ERR syncd#syncd: [none] SAI_API_TUNNEL:_brcm_sai_vxlan_enable:1164 create a vxlan decap tunnel failed with error -5.
ERR syncd#syncd: [none] SAI_API_TUNNEL:brcm_sai_create_tunnel_map_entry:2633 Can't create brcm vxlan tunnel

Is there some additional configuration needed for this asic?

alessandro-veras commented 2 years ago

Hey guys. I have probably the same issue in a Celestica Seastone DX010 running over Tomahawk BCM56960. Any suggestions ? Maybe the same solution is applicable here? How can I find and modify the right file?

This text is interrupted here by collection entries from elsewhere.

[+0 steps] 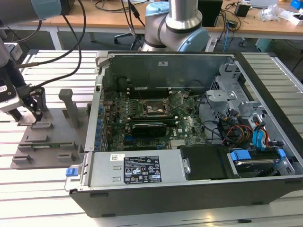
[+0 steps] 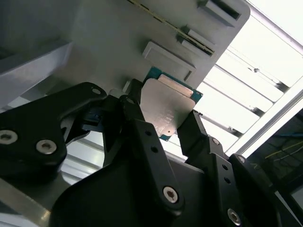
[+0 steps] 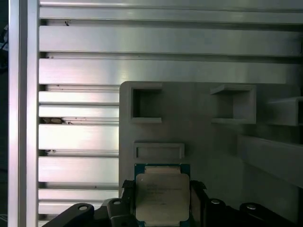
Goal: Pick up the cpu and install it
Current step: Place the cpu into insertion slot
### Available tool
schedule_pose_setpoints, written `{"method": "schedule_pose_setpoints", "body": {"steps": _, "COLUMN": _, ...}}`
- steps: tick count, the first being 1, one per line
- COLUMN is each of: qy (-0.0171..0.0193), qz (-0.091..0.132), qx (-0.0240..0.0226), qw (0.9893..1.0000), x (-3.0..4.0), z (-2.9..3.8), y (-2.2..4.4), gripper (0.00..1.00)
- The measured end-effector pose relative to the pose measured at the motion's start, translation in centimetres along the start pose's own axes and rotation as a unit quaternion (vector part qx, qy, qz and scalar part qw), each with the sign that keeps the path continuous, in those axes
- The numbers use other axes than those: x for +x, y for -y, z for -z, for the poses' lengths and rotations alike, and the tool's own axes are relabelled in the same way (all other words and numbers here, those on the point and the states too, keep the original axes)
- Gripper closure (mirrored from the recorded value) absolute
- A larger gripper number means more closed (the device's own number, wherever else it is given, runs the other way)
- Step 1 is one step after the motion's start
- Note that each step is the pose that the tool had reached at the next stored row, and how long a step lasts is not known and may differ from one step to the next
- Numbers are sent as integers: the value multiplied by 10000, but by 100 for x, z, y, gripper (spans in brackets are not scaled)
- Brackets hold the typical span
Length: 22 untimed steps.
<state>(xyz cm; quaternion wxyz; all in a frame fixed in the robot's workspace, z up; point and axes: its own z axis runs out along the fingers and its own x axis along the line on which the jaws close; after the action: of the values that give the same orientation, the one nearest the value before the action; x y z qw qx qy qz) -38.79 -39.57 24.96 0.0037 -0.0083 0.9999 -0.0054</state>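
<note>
One cpu point(image 2: 168, 106), silver on top with a green rim, is sitting between the black fingers point(image 2: 142, 137) of the gripper point(image 2: 163, 113) in both wrist views. The fingers are pressing on two opposite edges, so the claw is clenched on the chip. Whether the chip is resting on the surface under it or hanging just clear of it cannot be told. Close behind it, the grey tray point(image 3: 199, 142) is showing its raised rectangular pockets.

In the exterior view the gripper is hanging over that tray at mid-height on the exterior view's left, and the tray is lying on a slatted metal table point(image 1: 33, 194). An open computer case point(image 1: 265, 75) is taking up the centre and the exterior view's right. The black socket point(image 1: 152, 109) on its green board point(image 1: 189, 127) is lying well apart from the chip.
</note>
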Motion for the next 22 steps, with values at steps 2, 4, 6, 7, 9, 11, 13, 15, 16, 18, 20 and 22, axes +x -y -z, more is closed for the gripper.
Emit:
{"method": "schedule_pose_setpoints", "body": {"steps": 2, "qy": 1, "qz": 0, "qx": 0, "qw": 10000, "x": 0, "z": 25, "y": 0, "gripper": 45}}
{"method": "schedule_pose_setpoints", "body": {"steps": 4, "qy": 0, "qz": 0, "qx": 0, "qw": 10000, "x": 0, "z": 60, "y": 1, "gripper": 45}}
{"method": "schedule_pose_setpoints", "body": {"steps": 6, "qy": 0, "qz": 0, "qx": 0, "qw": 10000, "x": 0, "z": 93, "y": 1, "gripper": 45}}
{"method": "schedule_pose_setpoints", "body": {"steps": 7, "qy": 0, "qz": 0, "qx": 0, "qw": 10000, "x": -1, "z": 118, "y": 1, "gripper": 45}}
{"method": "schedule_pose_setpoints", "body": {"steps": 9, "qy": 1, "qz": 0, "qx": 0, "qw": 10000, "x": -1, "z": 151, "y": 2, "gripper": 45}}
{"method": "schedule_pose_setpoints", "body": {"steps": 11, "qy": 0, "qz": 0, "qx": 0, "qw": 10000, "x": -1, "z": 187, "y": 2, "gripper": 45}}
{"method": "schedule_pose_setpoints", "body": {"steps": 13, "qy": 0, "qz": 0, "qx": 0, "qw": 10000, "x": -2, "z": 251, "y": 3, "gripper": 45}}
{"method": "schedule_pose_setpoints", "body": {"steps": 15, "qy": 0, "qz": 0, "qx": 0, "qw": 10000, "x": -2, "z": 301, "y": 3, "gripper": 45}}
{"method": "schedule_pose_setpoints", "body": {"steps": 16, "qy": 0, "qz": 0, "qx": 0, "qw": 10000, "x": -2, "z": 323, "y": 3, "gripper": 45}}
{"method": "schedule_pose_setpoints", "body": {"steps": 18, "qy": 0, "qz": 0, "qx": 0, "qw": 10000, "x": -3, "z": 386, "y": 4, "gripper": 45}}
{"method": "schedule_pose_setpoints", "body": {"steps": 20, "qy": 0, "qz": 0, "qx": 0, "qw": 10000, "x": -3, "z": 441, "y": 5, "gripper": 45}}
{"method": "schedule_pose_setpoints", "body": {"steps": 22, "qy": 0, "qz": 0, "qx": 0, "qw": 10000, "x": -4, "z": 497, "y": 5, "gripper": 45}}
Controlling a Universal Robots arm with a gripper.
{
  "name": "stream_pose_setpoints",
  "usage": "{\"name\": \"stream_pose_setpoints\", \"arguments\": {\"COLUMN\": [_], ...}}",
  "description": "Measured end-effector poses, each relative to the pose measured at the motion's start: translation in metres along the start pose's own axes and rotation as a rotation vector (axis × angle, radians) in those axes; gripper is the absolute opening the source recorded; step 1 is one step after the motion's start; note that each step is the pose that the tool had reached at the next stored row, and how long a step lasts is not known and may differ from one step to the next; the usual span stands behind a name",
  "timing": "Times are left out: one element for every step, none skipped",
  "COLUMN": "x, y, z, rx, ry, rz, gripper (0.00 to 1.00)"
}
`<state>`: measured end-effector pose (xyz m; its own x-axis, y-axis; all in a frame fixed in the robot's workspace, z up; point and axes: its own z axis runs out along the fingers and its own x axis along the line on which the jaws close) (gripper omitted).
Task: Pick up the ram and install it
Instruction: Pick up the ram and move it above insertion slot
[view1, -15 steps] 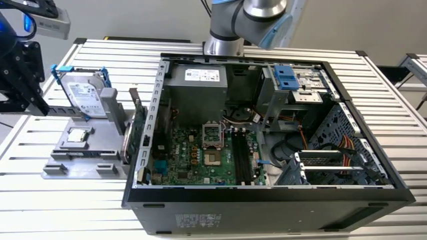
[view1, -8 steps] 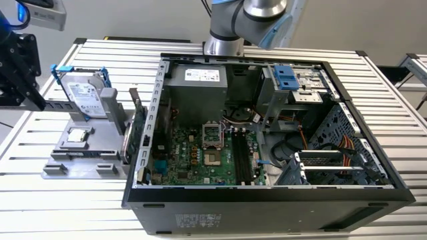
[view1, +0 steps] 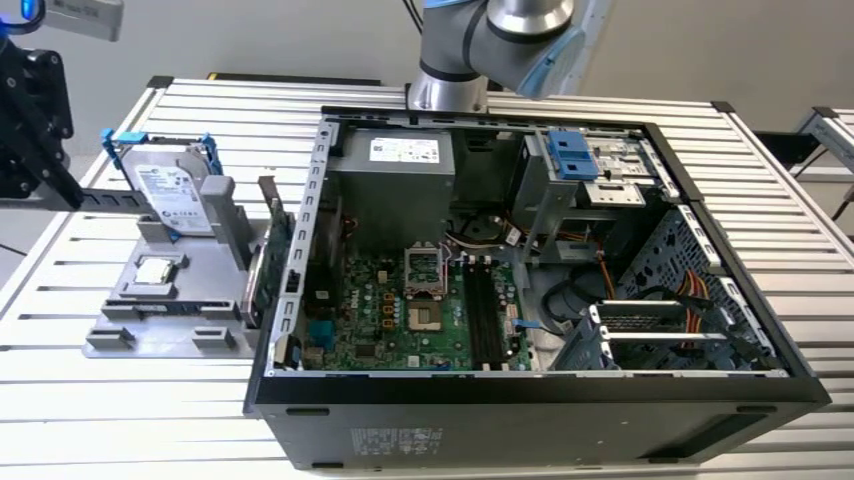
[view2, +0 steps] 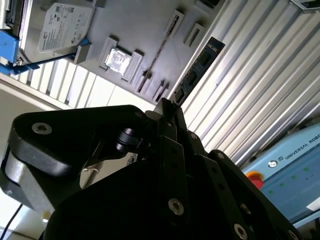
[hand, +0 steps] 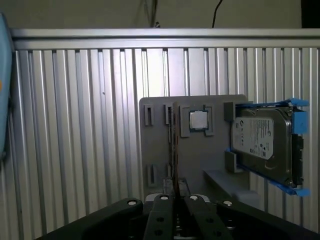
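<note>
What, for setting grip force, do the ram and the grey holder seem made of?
The ram: rigid dark greenish circuit board, matt, with small black chips, likely plastic-cased. The grey holder: probably moulded or printed plastic; uniform matt grey, blocky slots.

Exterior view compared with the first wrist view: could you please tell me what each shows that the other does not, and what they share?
The exterior view adds the open computer case, its motherboard and power supply, and the arm's base behind them. The first wrist view adds a look past the end effector: the ram it holds shows edge-on as a thin dark line over the holder. Both share that grey holder, the processor chip, the hard drive in its blue bracket, and the slatted table.
</note>
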<state>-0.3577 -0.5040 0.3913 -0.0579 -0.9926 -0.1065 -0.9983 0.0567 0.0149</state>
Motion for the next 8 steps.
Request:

bratashX commented 1 year ago

Hey guys. I have probably the same issue in a Celestica Seastone DX010 running over Tomahawk BCM56960. Any suggestions ? Maybe the same solution is applicable here? How can I find and modify the right file?

Hi alessandro-veras Do you resolve your problem with Celestica Seastone DX010?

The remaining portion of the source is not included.